» WHAT TO DO: Set down exactly the lines below between the line holding "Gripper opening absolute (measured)" and the line holding "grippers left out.", inclusive; no other line belongs in the answer.

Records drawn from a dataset
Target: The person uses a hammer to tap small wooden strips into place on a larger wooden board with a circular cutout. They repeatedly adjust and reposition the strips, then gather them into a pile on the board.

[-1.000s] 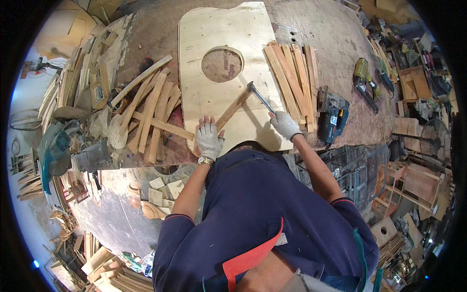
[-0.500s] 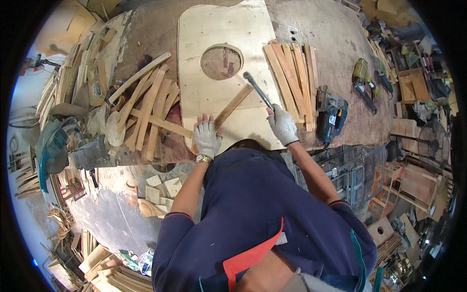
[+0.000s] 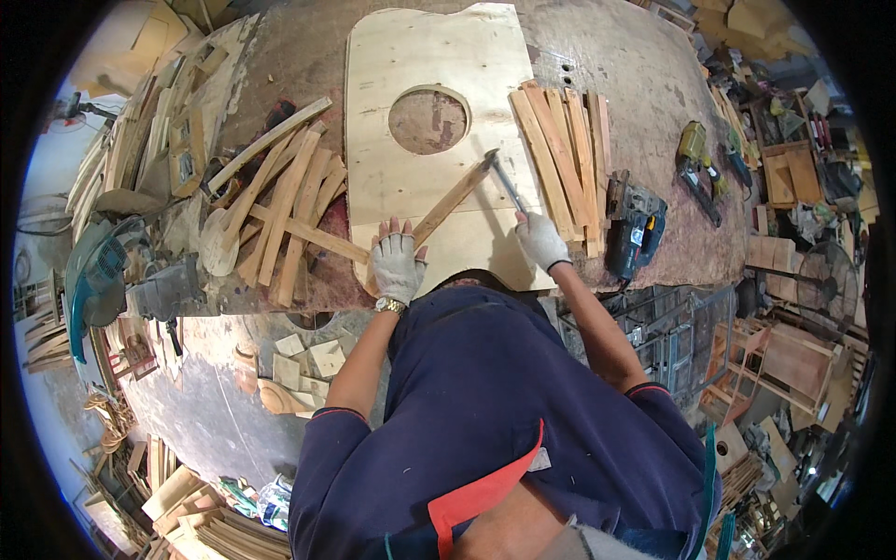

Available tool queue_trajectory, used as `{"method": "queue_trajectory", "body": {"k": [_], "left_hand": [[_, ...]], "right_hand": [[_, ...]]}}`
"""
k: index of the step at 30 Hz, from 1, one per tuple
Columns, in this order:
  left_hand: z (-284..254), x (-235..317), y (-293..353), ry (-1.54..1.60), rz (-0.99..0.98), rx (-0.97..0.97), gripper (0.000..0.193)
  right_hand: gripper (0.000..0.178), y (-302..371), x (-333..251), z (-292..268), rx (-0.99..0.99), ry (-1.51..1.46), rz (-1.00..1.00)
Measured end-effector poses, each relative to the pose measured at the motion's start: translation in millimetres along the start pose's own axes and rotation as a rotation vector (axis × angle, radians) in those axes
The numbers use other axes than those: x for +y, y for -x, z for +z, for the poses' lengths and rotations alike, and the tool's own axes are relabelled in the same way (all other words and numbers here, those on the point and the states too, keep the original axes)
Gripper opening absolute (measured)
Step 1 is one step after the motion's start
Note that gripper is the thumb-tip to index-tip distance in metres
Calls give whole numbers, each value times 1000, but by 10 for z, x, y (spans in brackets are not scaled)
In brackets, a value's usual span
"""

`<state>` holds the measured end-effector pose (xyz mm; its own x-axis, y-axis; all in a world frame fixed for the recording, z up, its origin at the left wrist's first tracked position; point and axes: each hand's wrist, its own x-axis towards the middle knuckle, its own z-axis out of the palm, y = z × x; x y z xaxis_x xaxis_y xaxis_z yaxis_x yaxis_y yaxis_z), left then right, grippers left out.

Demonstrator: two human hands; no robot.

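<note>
My right hand [image 3: 541, 243], in a white fingerless glove, is closed round the metal handle of a hammer [image 3: 509, 185]. The hammer's dark head is at the upper end of a short wooden strip [image 3: 453, 203]; I cannot tell if they touch. The strip lies slantwise on a pale plywood panel [image 3: 434, 51] with a round hole and curved cut-outs at its ends. My left hand [image 3: 399, 266], gloved the same way, lies with fingers stretched out on the panel's near left part, over the strip's lower end. Another strip [image 3: 327, 241] reaches toward it from the left.
Several wooden strips [image 3: 560, 159] lie right of the hole, beside a jigsaw [image 3: 637, 229]. A loose pile of strips [image 3: 294, 205] lies on the left. A green-yellow power tool [image 3: 693, 149] rests farther right. A teal saw [image 3: 98, 271] stands at the left edge.
The hammer head has swung down and left onto or just over the strip's upper end. My right hand has tilted with it and moved slightly. My left hand has stayed in place.
</note>
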<state>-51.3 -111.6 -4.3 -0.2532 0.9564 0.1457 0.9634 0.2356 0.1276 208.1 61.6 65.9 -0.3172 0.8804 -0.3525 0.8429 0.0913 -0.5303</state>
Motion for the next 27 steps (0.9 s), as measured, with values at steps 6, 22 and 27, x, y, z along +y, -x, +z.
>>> {"method": "queue_trajectory", "body": {"k": [6, 22, 27], "left_hand": [[42, -42, 26, -30, -27, -66, 69], [30, 9, 11, 17, -45, -29, 71], [36, -38, 109, 33, -65, -88, 69]], "right_hand": [[43, -69, -660, -559, 212, -59, -162], [31, -13, 335, 211, 50, 167, -164], [31, 243, -101, 156, 149, 121, -70]]}}
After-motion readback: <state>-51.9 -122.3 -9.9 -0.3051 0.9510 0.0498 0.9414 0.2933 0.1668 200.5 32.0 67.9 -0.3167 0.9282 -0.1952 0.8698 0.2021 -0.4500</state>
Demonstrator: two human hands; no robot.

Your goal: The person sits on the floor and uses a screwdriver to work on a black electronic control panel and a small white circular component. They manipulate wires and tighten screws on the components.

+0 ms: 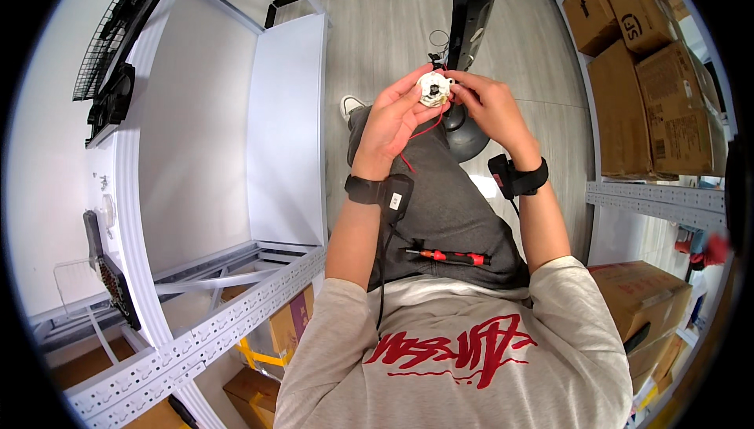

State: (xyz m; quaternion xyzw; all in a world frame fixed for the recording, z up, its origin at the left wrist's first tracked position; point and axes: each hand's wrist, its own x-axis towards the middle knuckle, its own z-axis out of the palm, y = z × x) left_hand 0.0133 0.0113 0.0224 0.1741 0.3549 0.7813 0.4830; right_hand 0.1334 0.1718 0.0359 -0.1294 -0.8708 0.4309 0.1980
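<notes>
A small round white part (434,90) with a dark centre, which looks like a little motor or fan piece, is held up above my lap. My left hand (390,121) cradles it, the thumb and fingers closed on its left side. At its right edge the thumb and bent fingers of my right hand (493,111) pinch it. Red wire (426,129) trails down from the part past my left fingers. Across my lap lies a red and black screwdriver (452,257), its tip toward the left. Both wrists carry strapped black devices.
Just beyond my hands stands a tall black appliance (473,13) on a round black base (468,143). White metal shelving (212,303) runs along the left, holding a black-handled tool (93,233) and wire racks. Cardboard boxes (620,107) fill the right shelves.
</notes>
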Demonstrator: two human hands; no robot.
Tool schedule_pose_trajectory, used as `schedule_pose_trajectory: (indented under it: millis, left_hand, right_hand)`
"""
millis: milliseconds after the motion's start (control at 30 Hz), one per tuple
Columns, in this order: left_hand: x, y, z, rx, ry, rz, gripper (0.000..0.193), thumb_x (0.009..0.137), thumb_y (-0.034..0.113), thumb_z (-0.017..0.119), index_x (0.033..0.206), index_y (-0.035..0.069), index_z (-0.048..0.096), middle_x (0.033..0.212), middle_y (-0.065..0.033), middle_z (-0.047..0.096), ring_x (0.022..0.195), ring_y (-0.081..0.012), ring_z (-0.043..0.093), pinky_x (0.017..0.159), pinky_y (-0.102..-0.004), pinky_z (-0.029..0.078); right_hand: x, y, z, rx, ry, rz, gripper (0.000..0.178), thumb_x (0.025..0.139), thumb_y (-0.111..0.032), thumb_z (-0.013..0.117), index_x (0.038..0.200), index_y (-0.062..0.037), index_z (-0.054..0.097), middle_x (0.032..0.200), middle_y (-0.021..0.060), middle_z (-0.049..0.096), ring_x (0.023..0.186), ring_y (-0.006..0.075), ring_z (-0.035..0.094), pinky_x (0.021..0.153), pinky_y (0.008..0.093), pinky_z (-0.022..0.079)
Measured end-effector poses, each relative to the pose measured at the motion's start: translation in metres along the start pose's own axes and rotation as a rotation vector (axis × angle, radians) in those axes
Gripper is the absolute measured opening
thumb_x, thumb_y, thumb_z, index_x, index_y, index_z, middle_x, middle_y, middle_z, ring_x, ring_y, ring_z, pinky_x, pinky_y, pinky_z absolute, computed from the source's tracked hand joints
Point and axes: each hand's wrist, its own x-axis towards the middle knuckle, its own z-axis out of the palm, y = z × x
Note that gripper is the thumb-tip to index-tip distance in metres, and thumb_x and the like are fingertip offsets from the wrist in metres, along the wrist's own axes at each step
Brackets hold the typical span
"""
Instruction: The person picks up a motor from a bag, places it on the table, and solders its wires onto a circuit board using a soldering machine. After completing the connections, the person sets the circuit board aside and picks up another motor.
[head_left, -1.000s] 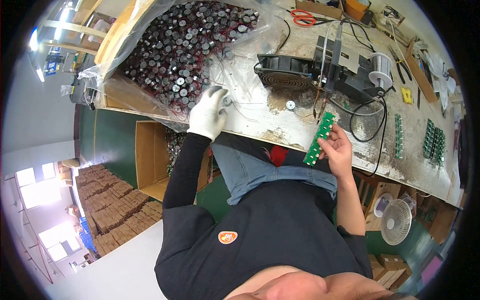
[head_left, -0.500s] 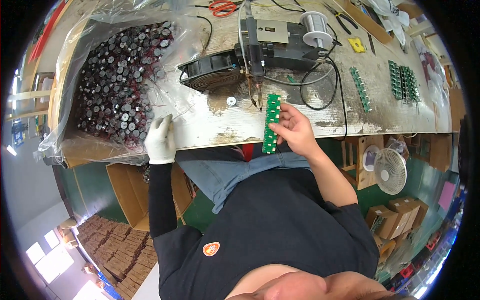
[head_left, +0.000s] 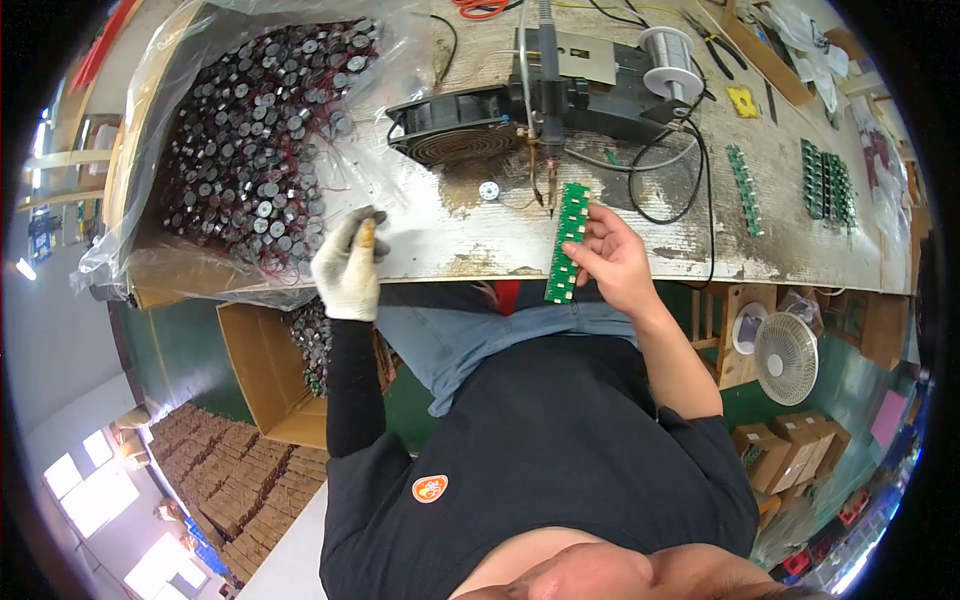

» TASK OUTPUT:
Gripper opening absolute (measured)
Step 1 is one step after the motion's start
Note that gripper is the thumb-tip to index-tip distance in metres
Calls give whole numbers, each value times 1000, but by 10 for z, x, y (spans in brackets are not scaled)
In brackets, a value's usual span
"""

`<state>` holds the measured end-effector pose (xyz mm; its own x-axis, y-axis; all in a world frame fixed for the recording, z up, its origin at the left wrist's first tracked position; point and axes: each hand's wrist, its own x-axis towards the middle knuckle, its own z-axis out of the palm, y = z × x; x y z xaxis_x xaxis_y xaxis_z yaxis_x yaxis_y yaxis_z), left then right, grippers left out.

This output is complete as it stands.